Selected Podcast

Effects of Vaping on Your Oral Health

Is the routine use of e-cigarettes or vaping products an alternative to – or as a means to promote abstinence from – conventional tobacco products? Dr. Antonia Kolokythas explains risks to consider when vaping.


Effects of Vaping on Your Oral Health
Featured Speaker:
Antonia Kolokythas, DDS, FACS

After earning her dental degree at the University of Thessaloniki in her native Greece, she earned a certificate in Oral and Maxillofacial Surgery at the University of Illinois at Chicago, followed by two Fellowships in Maxillofacial Oncology at the University of Maryland at Baltimore and the University of California at San Francisco.

She has published extensively in peer-reviewed journals, and has presented around the world, primarily in the various aspects of oral cancer. She is active in regional and national professional organizations, and serves as editor for Oral and Maxillofacial Surgery Clinics of North America; and Pediatric Oral and Maxillofacial Pathology. She also serves on the editorial boards of the Journal of Oral and Maxillofacial Surgery Research and the Journal of Oral and Maxillofacial Surgery Cases.

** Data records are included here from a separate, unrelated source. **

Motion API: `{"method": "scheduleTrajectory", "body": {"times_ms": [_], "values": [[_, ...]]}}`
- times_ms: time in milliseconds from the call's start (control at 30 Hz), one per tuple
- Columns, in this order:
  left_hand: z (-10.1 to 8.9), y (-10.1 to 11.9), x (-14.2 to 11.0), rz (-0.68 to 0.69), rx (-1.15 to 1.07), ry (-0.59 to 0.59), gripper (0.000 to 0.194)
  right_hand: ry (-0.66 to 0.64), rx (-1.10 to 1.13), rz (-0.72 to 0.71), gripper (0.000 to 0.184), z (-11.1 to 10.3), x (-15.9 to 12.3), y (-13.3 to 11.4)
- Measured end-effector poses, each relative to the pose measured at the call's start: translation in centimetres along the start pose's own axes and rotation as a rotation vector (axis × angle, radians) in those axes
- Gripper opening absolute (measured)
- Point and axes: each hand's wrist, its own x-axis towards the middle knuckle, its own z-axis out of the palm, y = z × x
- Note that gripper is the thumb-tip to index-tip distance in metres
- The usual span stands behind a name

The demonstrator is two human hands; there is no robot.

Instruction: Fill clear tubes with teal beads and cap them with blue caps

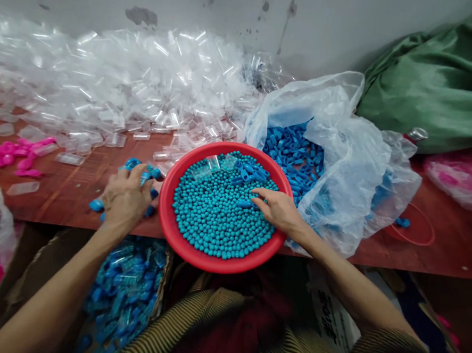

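Observation:
A red basin full of small turquoise balls sits at the table's front edge. Over the balls, my right hand pinches a small elongated blue plastic piece. More such blue pieces lie on the balls towards the back of the basin, beside a few clear plastic tubes. Left of the basin, my left hand reaches down over a small group of round blue caps. Its fingers are bent and apart, touching the caps; the thumb side is partly hidden.
Clear tubes are heaped along the wall. A plastic bag of blue pieces stands right of the basin, near a green sack. Pink pieces lie at left. Below the edge, a box holds filled blue-capped tubes.

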Motion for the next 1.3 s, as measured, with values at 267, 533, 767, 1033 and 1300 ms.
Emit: {"method": "scheduleTrajectory", "body": {"times_ms": [267,533,767,1033,1300], "values": [[2.6,7.1,3.4,0.346,0.026,-0.185,0.039,-0.038,-0.058,-0.014,0.030,0.7,0.8,0.2],[5.1,8.1,4.2,0.499,-0.143,-0.385,0.038,-0.115,-0.037,-0.064,0.029,1.3,0.8,0.6],[5.7,7.3,3.9,0.423,-0.581,-0.565,0.035,-0.125,0.033,-0.073,0.030,0.9,0.9,0.7],[3.9,9.4,1.8,0.377,-0.849,-0.774,0.024,-0.094,0.163,-0.123,0.033,1.7,1.5,-1.0],[2.0,11.6,0.8,0.222,-0.950,-0.420,0.038,-0.114,0.785,0.086,0.006,2.0,3.2,-2.4]]}}
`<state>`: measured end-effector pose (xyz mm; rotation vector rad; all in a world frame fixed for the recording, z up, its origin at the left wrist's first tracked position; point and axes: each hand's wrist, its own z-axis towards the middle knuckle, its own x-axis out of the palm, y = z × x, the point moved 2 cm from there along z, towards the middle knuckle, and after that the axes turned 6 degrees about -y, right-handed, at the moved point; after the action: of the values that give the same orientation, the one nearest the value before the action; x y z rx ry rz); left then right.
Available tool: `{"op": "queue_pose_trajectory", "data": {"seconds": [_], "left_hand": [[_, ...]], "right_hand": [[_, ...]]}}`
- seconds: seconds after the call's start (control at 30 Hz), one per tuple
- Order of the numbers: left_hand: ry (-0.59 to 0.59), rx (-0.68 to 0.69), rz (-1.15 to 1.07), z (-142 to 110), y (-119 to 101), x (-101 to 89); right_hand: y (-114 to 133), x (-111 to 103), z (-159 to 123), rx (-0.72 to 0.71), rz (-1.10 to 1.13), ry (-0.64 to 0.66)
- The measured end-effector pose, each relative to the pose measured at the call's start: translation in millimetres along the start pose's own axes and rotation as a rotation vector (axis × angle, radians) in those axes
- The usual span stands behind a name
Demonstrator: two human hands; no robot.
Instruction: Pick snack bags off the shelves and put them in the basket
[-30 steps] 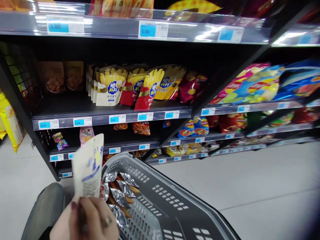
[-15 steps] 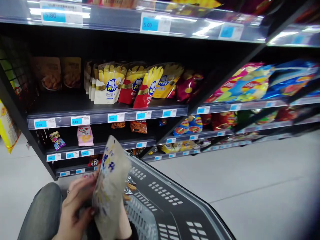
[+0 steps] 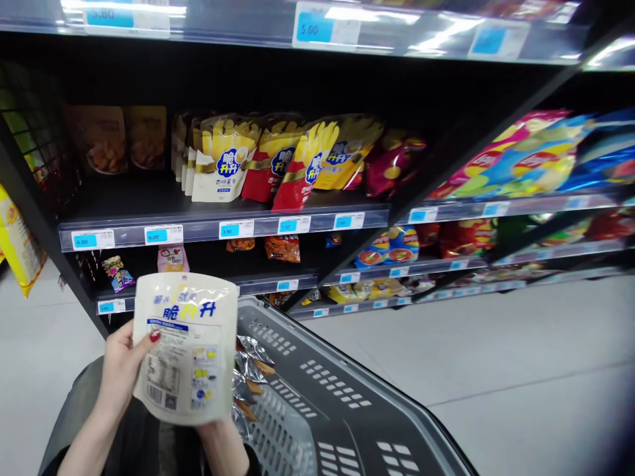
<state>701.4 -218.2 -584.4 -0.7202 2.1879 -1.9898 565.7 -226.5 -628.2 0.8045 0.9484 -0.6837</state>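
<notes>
A white snack pouch (image 3: 186, 350) is held up low in the view, its printed back with text and a barcode facing me. My left hand (image 3: 124, 360) grips its left edge, the red-nailed thumb lying on the front and the fingers behind. My right hand (image 3: 214, 433) reaches up behind the pouch's lower edge; its fingers are hidden. On the shelf ahead stand matching white pouches (image 3: 225, 162), with red pouches (image 3: 270, 165) and a yellow pouch (image 3: 342, 155) to their right.
A grey shopping basket (image 3: 337, 377) stands at my right, holding several silvery packs (image 3: 251, 367). Shelf edges with price tags (image 3: 235, 229) run across in front. Chip bags (image 3: 533, 158) fill the shelf at right. My knee (image 3: 74, 410) is at lower left, above the pale floor (image 3: 486, 350).
The pouch has turned from nearly edge-on to show its back to me, and moved slightly left. My left thumb now lies on its face. The view has shifted a little.
</notes>
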Motion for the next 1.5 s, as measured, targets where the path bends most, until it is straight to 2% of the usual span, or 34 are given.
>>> {"op": "queue_pose_trajectory", "data": {"seconds": [0.03,0.13,0.17,0.2,0.27,0.37,0.47,0.6,0.73,0.83,0.97,1.03,1.1,1.17,1.23,1.3,1.33,1.4,1.43,1.5], "left_hand": [[-0.063,0.042,-0.010,1,-1,-4.1],[-0.143,0.082,0.020,4,-2,-12.8],[-0.138,0.078,0.030,5,-3,-14.0],[-0.126,0.067,0.034,5,-3,-14.5],[-0.100,0.027,0.031,7,-2,-14.0],[-0.041,-0.096,0.004,15,2,-11.6],[0.043,-0.269,-0.039,28,10,-9.6],[0.122,-0.421,-0.065,44,21,-8.7],[0.140,-0.469,-0.085,49,30,-8.5],[0.125,-0.441,-0.107,49,34,-8.2],[0.089,-0.308,-0.177,44,28,-8.9],[0.089,-0.224,-0.208,39,23,-9.2],[0.061,-0.120,-0.234,32,22,-8.5],[-0.040,0.006,-0.253,20,27,-6.0],[-0.177,0.110,-0.249,1,40,-1.4],[-0.261,0.165,-0.181,-22,57,5.0],[-0.253,0.169,-0.115,-33,66,8.4],[-0.109,0.134,0.059,-50,81,14.0],[0.000,0.110,0.140,-54,87,14.8],[0.208,0.071,0.275,-54,95,8.8]], "right_hand": [[-4,0,-2,0.108,0.319,-0.018],[-14,2,-12,0.539,1.640,-0.044],[-15,3,-15,0.638,1.908,-0.036],[-15,3,-17,0.704,2.022,-0.031],[-15,1,-19,0.785,2.000,-0.063],[-15,-4,-17,0.872,1.820,-0.090],[-16,-13,-13,0.907,1.682,0.002],[-23,-19,-6,0.963,1.670,0.065],[-30,-12,-1,0.999,1.653,0.060],[-32,-6,-1,0.923,1.611,0.033],[-35,-5,-3,0.650,1.499,-0.075],[-36,-4,-6,0.558,1.514,-0.107],[-35,3,-12,0.553,1.614,-0.160],[-27,13,-22,0.609,1.760,-0.281],[-14,23,-35,0.672,1.869,-0.419],[0,30,-48,0.726,1.897,-0.489],[2,31,-54,0.770,1.874,-0.512],[-9,26,-68,0.918,1.737,-0.594],[-23,19,-75,0.998,1.654,-0.657],[-67,1,-91,1.126,1.406,-0.749]]}}
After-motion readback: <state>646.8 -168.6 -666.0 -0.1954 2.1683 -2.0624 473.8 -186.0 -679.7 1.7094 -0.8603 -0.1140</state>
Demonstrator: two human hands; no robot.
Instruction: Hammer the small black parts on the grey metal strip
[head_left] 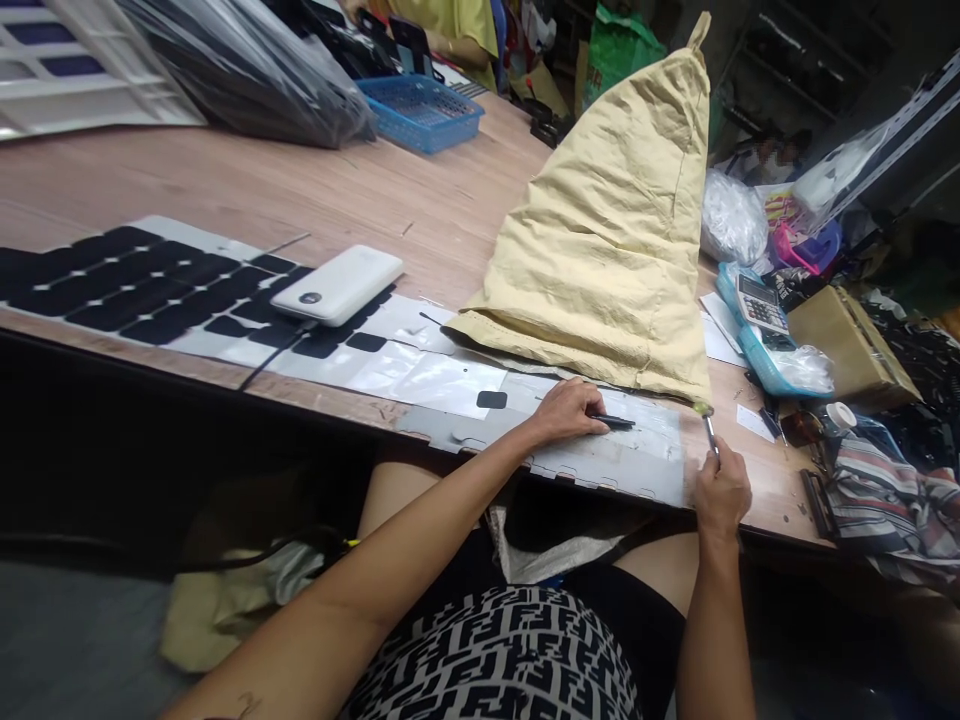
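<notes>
My left hand rests on a grey-white sheet along the table's front edge. Its fingers are closed around a slim black pen-like tool, which points right. To the right, my right hand grips a tool with a shiny metal shaft and a yellow-green head; its exact kind is unclear. That head is close to the lower right corner of a large yellow fabric piece, which stands up in a tapering shape behind both hands. A small black rounded patch lies left of my left hand.
A white power bank with a cable sits on dark panels at left. Behind are a blue basket and a plastic-wrapped bundle. A calculator in a blue tray and a cardboard box are at right. Another person's arm shows at the back.
</notes>
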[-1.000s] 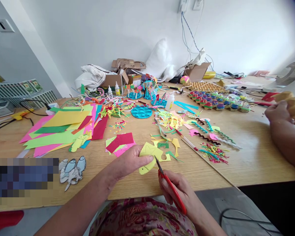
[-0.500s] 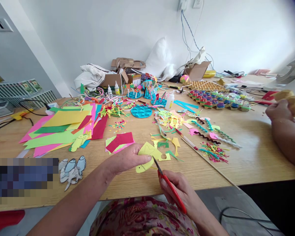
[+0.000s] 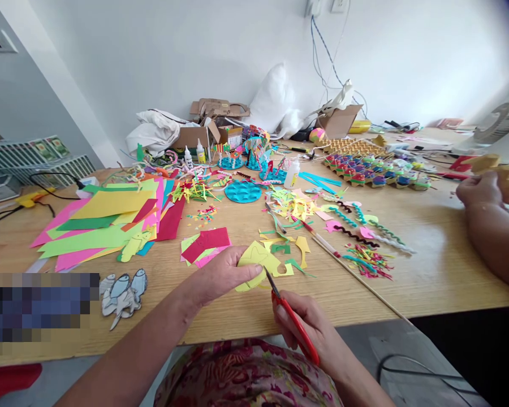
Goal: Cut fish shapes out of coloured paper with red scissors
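My left hand [image 3: 227,275] pinches a piece of yellow paper [image 3: 257,255] with pencil lines drawn on it, thumb on top. In my right hand [image 3: 307,319] are red-handled scissors [image 3: 299,330], their blades up against the paper's right edge beside my left thumb. Just beyond the paper lie yellow and green paper offcuts [image 3: 302,251]. Left of my hand is a small stack of red, pink and green paper pieces [image 3: 206,244]. Cut-out paper fish [image 3: 125,288], grey and blue, rest near the front edge at the left.
A pile of coloured paper sheets [image 3: 110,204] covers the left of the table [image 3: 220,322]. A long thin stick [image 3: 373,294] reaches past the front edge at right. Another person's hand [image 3: 479,189] works at far right, near painted egg-carton pieces [image 3: 377,170]. A glue bottle [image 3: 292,174] stands mid-table.
The yellow paper has turned in my left hand, its lower part now tilted and less visible. The scissors stay at its edge, nearly in the same place.
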### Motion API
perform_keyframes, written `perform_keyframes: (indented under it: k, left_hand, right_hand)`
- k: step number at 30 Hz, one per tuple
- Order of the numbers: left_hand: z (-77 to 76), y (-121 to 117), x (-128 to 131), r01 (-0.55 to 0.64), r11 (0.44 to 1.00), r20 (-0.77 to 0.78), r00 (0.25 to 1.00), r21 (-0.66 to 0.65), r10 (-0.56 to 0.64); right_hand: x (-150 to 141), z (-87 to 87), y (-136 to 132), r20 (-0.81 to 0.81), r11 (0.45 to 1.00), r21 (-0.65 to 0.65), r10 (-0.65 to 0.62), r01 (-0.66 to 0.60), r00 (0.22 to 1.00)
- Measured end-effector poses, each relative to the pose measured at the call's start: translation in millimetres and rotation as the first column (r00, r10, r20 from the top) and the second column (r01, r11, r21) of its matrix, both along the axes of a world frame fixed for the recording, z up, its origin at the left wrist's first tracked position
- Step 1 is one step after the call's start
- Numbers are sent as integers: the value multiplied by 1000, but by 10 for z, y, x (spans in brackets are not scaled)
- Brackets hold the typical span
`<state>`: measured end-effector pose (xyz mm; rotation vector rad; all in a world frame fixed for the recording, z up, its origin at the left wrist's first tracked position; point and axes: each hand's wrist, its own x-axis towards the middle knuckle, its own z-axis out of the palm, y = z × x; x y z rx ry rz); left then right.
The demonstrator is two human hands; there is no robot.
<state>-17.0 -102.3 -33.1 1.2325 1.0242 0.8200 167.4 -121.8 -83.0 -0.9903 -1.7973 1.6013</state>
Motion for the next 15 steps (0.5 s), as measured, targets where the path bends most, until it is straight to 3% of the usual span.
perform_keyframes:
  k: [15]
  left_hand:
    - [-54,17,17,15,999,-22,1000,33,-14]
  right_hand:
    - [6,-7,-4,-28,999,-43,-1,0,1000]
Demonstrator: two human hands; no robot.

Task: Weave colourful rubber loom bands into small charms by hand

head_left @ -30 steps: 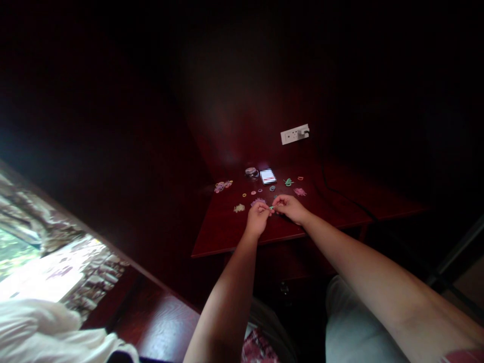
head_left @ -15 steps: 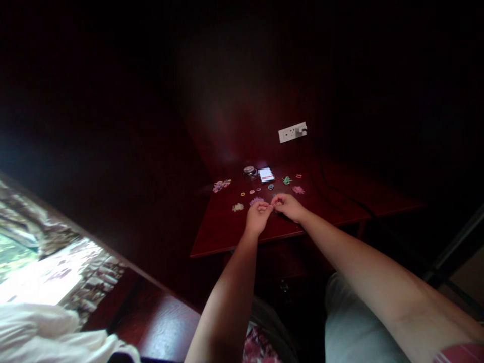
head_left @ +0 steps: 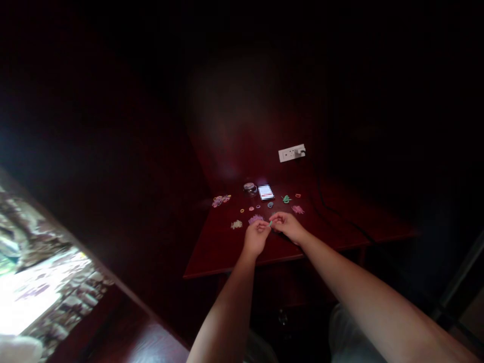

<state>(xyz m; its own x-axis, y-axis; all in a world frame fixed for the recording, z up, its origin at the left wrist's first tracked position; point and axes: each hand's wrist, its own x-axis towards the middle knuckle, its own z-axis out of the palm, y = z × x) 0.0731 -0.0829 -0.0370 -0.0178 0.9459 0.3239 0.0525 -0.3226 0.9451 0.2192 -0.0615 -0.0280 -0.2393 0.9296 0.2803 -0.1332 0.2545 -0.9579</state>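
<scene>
My left hand [head_left: 256, 238] and my right hand [head_left: 288, 227] meet over the front part of the dark red table [head_left: 212, 257]. Their fingertips pinch a small green band [head_left: 270, 223] between them, probably a hair elastic; its exact shape is too small to make out. Just behind my left fingers lies a pile of purple bands [head_left: 255, 219]. To the left is a pile of cream bands [head_left: 236, 225]. Beyond my right hand are pink bands [head_left: 298, 209] and green bands [head_left: 286, 199]. A blue band group [head_left: 270, 205] lies farther back, past my fingertips.
Mixed bands [head_left: 221, 201] lie at the table's left edge. A lidded clear jar [head_left: 250, 188] and a lit phone [head_left: 266, 192] stand near the back wall. Above is a power socket [head_left: 292, 153], with a dark cable [head_left: 340, 216] trailing right across the table.
The view has tilted up, so table and hands sit lower in the picture. Both hands stay together, and the green band now shows between the fingertips.
</scene>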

Dr. Kolokythas earned the 2014 Faculty Research Award and the DuBrul Faculty Achievement Award at the University of Illinois at Chicago’s College of Dentistry, and was named one of the Top 25 Women in Dentistry in Dental Products Report. She also earned the Faculty Education Development Award (FEDA) from the Oral and Maxillofacial Surgeons Foundation.

Transcription:
Effects of Vaping on Your Oral Health

Bill Klaproth (host): This is OMS Voices, an AAOMS podcast. I’m Bill Klaproth. And with me is Dr. Antonia Kolokythas, who is here to discuss the effects of vaping on your oral health. Dr. Kolokythas, thanks for being here today. 


Dr. Antonia Kolokythas: Hey, Bill. Good to be here. And thank you for having me today. 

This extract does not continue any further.